Prompt: Count the lines below that contain the word "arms", and report only that number.
★ ★ ★ ★ ★
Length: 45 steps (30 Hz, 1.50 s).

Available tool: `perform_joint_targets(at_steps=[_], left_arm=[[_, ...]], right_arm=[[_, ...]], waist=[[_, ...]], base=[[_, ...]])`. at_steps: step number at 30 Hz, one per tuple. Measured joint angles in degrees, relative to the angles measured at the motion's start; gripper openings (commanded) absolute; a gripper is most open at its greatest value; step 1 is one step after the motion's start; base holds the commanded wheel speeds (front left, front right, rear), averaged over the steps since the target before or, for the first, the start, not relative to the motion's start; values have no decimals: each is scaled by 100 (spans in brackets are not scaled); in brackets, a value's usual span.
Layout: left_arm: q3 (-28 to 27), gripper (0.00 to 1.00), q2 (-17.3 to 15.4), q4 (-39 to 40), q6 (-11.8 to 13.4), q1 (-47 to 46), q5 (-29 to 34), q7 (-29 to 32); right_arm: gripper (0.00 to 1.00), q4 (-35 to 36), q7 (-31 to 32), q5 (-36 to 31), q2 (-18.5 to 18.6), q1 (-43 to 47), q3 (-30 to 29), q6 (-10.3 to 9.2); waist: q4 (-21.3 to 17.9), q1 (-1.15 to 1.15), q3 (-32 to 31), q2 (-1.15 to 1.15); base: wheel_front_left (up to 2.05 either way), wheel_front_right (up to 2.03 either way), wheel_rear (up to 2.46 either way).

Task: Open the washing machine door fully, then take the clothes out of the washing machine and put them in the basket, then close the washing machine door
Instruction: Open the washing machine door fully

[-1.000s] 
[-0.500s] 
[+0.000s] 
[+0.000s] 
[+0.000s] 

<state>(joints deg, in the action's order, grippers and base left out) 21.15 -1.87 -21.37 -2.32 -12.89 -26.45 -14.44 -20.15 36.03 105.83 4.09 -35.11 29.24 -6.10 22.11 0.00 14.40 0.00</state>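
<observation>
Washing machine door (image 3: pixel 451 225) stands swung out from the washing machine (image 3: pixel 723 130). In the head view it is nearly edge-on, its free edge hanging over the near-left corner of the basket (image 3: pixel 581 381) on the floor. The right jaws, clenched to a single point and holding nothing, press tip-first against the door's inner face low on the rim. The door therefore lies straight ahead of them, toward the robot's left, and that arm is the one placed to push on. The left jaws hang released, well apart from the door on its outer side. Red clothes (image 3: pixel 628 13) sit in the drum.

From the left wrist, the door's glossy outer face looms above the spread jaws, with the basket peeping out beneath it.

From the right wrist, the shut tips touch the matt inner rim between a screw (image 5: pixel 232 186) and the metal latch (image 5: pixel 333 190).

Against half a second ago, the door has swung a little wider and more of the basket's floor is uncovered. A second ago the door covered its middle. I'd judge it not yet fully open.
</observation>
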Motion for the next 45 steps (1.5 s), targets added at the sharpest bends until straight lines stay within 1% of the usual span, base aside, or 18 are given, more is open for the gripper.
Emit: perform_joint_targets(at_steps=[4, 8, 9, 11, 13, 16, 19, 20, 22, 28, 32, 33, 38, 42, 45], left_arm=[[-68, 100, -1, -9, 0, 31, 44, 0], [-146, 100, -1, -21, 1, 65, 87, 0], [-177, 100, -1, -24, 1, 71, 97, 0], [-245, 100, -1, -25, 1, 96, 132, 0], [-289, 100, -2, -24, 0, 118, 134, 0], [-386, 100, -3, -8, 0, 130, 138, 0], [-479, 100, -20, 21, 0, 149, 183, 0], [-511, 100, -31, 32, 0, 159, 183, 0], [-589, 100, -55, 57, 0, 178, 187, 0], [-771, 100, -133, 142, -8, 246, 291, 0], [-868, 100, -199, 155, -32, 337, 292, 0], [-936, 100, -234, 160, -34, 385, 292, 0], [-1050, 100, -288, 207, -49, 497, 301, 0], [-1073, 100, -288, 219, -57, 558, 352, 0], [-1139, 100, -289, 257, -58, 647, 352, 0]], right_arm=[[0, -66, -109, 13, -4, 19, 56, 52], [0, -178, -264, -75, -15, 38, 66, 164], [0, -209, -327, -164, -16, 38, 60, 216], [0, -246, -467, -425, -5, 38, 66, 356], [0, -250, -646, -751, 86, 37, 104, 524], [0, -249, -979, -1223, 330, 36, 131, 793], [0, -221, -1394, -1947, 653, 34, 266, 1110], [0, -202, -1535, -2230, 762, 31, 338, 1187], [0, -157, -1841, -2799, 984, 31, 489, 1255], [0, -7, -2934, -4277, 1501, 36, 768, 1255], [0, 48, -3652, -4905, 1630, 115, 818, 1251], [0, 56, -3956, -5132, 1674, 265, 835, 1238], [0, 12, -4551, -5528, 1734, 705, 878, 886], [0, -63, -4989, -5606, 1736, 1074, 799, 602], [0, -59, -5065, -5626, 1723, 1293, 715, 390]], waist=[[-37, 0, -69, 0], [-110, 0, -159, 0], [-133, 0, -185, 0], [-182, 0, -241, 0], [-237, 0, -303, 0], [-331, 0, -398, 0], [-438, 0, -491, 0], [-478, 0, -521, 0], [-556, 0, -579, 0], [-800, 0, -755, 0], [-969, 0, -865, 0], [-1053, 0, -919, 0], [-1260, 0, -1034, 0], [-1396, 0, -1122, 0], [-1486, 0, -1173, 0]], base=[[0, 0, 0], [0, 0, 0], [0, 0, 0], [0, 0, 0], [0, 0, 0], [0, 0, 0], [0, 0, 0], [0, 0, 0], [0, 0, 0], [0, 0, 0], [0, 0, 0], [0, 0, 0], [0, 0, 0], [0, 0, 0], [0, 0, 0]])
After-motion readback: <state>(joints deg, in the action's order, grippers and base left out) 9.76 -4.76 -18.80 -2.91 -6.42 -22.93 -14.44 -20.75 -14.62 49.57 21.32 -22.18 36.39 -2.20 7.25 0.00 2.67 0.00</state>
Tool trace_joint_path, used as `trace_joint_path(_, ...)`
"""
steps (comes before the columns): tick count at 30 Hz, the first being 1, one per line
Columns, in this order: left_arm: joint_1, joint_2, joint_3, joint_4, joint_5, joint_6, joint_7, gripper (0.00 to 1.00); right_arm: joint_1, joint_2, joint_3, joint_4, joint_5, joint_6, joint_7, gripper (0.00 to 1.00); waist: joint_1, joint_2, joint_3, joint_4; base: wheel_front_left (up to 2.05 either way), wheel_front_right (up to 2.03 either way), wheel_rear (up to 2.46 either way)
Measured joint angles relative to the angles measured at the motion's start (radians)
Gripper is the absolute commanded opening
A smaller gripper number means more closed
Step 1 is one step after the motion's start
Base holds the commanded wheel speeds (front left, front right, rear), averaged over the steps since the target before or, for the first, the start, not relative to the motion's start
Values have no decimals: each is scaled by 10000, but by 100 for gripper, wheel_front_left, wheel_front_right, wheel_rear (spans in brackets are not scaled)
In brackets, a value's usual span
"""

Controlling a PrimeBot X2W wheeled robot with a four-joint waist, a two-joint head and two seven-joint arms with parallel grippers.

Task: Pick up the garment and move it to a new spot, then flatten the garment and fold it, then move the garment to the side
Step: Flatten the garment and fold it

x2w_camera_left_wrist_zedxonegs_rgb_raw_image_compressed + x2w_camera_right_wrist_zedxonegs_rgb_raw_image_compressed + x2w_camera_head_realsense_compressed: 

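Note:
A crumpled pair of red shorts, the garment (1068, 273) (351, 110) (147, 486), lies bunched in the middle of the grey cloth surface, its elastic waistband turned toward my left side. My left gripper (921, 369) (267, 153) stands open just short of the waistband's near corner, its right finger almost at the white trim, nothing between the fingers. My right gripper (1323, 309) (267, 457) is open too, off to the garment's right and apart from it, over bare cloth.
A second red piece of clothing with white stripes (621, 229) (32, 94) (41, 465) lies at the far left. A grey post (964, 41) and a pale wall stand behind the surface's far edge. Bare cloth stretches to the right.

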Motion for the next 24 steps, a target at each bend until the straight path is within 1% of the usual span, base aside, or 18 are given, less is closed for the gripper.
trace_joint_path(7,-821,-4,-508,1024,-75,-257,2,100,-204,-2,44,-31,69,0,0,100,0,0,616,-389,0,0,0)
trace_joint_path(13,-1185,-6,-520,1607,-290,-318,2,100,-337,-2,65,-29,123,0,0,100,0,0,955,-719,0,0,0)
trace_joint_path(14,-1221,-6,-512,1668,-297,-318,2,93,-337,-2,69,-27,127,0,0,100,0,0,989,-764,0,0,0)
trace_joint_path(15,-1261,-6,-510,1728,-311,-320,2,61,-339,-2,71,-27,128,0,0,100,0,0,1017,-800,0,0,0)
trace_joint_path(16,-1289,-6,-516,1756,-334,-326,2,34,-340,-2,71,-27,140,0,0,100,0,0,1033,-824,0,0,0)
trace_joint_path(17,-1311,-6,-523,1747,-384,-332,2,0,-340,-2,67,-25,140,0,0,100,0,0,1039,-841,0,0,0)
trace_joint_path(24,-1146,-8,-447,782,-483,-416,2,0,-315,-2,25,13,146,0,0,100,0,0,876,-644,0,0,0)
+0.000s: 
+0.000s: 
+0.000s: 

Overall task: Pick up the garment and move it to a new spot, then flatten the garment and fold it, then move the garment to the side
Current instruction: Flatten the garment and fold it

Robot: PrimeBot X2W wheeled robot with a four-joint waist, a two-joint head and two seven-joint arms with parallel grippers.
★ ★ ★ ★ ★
Completed exercise: 2